Brink’s convoite les services aux passagers dans les aéroports

L’Office national des aéroports dubitatif sur l’opportunité d’externaliser cette tâche.

L’Office national des aéroports (ONDA) va-t-il externaliser ses services d’accueil clients et donc une partie de la sécurité dans les aéroports? L’idée circule depuis la rentrée et des organes de presse ont même donné la nouvelle comme certaine. De fait il n’en est rien… pour le moment. En effet, un document confidentiel contenant les premières propositions a été présenté au premier ministre Driss Jettou par un prétendant de renommée mondiale, spécialiste de la sécurité, en l’occurrence le groupe Brink’s. Pour l’heure, le rapport a été soumis à l’appréciation des départements ministériels concernés : Intérieur, Transport, Tourisme, Affaires générales. Rachid Talbi Alami, ministre des Affaires économiques et générales, a même reçu des responsables de ce groupe, il y a quelques jours. On sait aussi que le projet a fait l’objet de plusieurs réunions avec le gouvernement et les dirigeants de l’Onda
L’Office, lui, ne semble pas apprécier cette démarche. Une source autorisée nous a affirmé que Brink’s a certes présenté une offre au gouvernement, mais que «cette offre ne présente pas d’avantages supplémentaires par rapport à ce que l’ONDA fait lui-même». Elle ajoute que «si un jour la décision de privatiser les services aux passagers dans les aéroports marocains devait être prise, le choix du prestataire ne devrait passer que par un appel d’offres international». En d’autres termes, Brink’s serait tout simplement en train de faire du lobbying pour obtenir ce marché.

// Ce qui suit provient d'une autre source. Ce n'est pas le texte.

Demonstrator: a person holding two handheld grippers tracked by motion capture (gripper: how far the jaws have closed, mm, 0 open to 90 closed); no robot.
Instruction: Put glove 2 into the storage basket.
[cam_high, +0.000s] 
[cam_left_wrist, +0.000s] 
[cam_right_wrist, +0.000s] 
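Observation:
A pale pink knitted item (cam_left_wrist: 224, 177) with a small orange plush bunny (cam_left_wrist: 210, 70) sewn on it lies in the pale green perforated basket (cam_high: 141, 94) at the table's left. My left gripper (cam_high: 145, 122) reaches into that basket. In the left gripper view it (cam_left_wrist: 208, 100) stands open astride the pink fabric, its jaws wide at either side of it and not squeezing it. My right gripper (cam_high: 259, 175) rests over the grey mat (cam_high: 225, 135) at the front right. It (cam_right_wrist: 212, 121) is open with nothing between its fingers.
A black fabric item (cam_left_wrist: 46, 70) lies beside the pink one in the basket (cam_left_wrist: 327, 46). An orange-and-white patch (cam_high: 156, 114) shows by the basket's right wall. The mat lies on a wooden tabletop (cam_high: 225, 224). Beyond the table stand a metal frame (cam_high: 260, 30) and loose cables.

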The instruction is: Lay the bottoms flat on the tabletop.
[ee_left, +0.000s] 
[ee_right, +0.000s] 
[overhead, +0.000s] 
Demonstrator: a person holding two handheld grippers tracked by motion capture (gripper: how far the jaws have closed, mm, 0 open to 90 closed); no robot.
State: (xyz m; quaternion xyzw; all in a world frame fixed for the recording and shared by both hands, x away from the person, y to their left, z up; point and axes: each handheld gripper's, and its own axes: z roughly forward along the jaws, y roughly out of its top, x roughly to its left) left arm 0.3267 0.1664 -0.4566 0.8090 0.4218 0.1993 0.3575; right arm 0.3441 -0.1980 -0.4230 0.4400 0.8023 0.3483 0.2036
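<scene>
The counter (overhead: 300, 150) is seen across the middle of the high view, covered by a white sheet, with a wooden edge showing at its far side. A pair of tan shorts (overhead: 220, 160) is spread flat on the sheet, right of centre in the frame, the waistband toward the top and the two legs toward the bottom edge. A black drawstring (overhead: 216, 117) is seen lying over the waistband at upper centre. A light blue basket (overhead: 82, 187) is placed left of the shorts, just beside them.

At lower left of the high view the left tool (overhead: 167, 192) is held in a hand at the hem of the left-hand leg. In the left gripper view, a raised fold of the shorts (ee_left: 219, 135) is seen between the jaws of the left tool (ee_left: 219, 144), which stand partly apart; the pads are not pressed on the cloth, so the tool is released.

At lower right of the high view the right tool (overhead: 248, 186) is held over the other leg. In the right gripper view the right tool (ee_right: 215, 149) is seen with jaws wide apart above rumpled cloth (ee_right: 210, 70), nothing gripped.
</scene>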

Brink’s prévoit de créer une filiale spécialisée qui emploiera 300 personnes
En tout cas, si lobbying il y a, il est méticuleux et diplomatique, soutenu par une étude effectuée par Brink’s à l’aéroport de Casablanca où une mission du prestataire de services a séjourné du 4 au 6 juillet 2005. Cette étude ne remet nullement en cause le système de sûreté dans nos aéroports. «Les services de police, peut-on y lire, présents à l’aéroport de Casablanca, sont forts d’environ 650 agents et constituent véritablement une forte dissuasion pour ceux ou celles qui seraient animés d’intentions malveillantes». Néanmoins, d’après cette étude, il est difficile de «mesurer l’impact dissuasif», même si elle reconnaît que dans cet aéroport, les objectifs de sûreté sont ceux des standards mondiaux.
Pourquoi privatiser ? De source proche du dossier, on estime que la proposition de Brink’s s’inscrit parfaitement dans le droit fil de la politique du gouvernement en matière de tourisme et d’emploi, un point auquel le gouvernement ne peut rester insensible. N’a-t-on pas présenté lors des journées «Initiatives emploi», l’externalisation comme un des leviers pour la création d’entreprises et d’emplois ? Dans son projet, Brink’s propose de créer une filiale au Maroc qui emploiera 300 personnes dont il se charge de la formation sur un créneau nécessitant une grande expertise. Il dispose aussi d’un compte d’exploitation prévisionnel qui montre la viabilité de l’affaire. Reste que, pour cette entreprise ou un autre prétendant, l’externalisation des services aux passagers devra être avalisée par beaucoup d’acteurs intervnant dans ce domaine. Et déjà, ça ne semble pas aller de soi.